The FASB has also issued an amendment to the standard that would provide an entity an optional transition method to initially account for the impact of the adoption of the standard with a cumulative adjustment to accumulated earnings (deficit) on January 1, 2019 (the effective date of ASU No. 2016-02), rather than January 1, 2017, which would eliminate the need to restate amounts presented prior to January 1, 2019. Under ASU No. 2016-02, an entity may elect a practical expedient package, which states that: (1) an entity need not reassess whether any expired or existing contracts are leases or contain leases; (2) an entity need not reassess the lease classification for any expired or existing leases; and (3) an entity need not reassess initial direct costs for any existing leases. These three practical expedients are available as a single election that must be elected as a package and must be consistently applied to all existing leases at the date of adoption. The Company elected to adopt the three practical expedients as a single election effective January 1, 2019.
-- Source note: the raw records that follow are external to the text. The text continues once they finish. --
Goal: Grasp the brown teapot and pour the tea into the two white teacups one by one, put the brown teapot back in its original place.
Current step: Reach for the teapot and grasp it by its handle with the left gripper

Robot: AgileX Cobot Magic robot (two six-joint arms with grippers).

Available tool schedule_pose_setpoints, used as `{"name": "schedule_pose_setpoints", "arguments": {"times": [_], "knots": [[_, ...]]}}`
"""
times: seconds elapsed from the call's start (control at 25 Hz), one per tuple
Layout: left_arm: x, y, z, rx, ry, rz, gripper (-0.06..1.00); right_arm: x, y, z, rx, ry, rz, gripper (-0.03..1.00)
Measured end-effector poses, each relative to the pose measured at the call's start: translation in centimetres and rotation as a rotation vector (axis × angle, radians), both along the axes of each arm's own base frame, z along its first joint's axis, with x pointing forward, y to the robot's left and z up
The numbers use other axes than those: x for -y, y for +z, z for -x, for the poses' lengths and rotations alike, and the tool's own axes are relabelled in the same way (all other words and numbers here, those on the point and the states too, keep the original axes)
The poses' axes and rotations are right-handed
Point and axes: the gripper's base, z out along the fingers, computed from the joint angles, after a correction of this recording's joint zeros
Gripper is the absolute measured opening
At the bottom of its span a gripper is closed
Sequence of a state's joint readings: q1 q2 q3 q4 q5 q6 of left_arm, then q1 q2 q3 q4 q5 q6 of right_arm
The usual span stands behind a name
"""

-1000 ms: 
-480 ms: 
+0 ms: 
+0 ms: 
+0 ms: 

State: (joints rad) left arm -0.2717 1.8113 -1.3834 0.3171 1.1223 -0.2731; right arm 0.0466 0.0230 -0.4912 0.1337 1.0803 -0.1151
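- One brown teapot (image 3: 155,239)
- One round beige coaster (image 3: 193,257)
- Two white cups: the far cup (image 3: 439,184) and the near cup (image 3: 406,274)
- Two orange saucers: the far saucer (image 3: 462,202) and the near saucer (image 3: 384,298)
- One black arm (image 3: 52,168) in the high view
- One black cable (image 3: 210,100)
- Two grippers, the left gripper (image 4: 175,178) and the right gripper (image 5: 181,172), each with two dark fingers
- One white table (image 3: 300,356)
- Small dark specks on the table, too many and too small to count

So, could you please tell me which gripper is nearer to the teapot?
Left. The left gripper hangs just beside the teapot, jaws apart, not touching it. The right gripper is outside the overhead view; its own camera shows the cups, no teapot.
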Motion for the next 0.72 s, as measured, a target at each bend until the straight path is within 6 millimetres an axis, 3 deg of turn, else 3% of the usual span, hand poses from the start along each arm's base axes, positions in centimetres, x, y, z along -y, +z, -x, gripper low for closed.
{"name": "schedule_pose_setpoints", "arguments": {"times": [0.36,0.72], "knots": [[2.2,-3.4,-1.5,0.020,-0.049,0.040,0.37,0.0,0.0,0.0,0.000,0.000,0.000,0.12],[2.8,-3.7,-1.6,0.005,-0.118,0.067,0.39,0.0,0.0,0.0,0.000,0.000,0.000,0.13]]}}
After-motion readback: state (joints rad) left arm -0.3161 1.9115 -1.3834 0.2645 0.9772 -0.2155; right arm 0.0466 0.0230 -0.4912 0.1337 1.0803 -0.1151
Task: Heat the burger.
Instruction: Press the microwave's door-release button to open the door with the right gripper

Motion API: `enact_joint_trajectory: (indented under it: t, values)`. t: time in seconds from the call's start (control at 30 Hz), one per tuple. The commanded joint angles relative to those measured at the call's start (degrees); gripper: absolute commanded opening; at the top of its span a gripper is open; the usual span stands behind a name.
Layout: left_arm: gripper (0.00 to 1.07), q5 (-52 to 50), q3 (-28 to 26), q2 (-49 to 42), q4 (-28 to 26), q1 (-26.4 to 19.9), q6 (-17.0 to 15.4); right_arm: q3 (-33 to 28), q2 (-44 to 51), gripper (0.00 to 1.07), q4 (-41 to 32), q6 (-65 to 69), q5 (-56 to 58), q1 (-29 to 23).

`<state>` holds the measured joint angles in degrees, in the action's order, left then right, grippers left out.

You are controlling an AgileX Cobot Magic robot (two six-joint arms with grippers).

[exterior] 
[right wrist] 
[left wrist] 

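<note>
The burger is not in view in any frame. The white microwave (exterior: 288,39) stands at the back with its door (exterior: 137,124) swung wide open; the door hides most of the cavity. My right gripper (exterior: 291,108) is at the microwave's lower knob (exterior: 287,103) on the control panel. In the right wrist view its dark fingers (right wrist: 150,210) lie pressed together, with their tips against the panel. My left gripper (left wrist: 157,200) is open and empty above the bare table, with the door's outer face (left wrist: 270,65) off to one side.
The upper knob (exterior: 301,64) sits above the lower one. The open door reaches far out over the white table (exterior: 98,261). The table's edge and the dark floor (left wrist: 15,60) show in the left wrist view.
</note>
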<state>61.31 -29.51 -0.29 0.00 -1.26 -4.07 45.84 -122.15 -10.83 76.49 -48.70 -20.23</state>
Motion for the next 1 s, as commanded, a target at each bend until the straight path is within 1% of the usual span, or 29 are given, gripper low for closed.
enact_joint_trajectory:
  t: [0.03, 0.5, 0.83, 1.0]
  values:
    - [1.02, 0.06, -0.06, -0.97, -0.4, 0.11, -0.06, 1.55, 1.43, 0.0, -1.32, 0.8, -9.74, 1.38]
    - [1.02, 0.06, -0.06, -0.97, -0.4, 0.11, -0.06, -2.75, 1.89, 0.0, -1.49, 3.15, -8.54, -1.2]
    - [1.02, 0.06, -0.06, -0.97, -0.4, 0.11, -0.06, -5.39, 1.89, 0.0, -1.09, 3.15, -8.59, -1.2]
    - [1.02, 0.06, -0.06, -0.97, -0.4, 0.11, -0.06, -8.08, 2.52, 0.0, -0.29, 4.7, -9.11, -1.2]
In July 2018, the FASB approved an amendment to the ASU to allow lessors to elect, as a practical expedient, not to allocate the total consideration to lease and non-lease components based on their relative standalone selling prices. The single-lease component practical expedient allows lessors to elect a combined single-lease component presentation if (1) the timing and pattern of transfer of the lease component and the non-lease component(s) associated with it are the same, and (2) the lease component would be classified as an operating lease if it were accounted for separately. Non-lease components that do not meet the criteria of this practical expedient and combined components in which the non-lease component is the predominant component will be accounted for under the new revenue recognition ASU.
ASU No. 2016-02 had no impact on the Company's accounting for Fixed Lease Payments because the Company's accounting policy is consistent with the provisions of the standard. The Company elected to adopt the practical expedient mentioned above, which treats payments for expense reimbursements that qualify as Non-Lease Payments and meet the criteria above as single lease components. Under ASU No. 2016-02, reimbursements relating to property taxes and insurances are Fixed Lease Payments as the payments relate to the right to use the leased assets, while reimbursements relating to maintenance activities and common area expense are Non-Lease Payments and are accounted under ASU No. 2016-02, assuming the Non-Lease Payments meet the criteria above.
Additionally, the Company analyzed its current lease obligations under ASU No. 2016-02 where the Company is the lessee. Since there are no leases where the Company is the lessee, there was no impact on the consolidated financial statements as of March 31, 2019.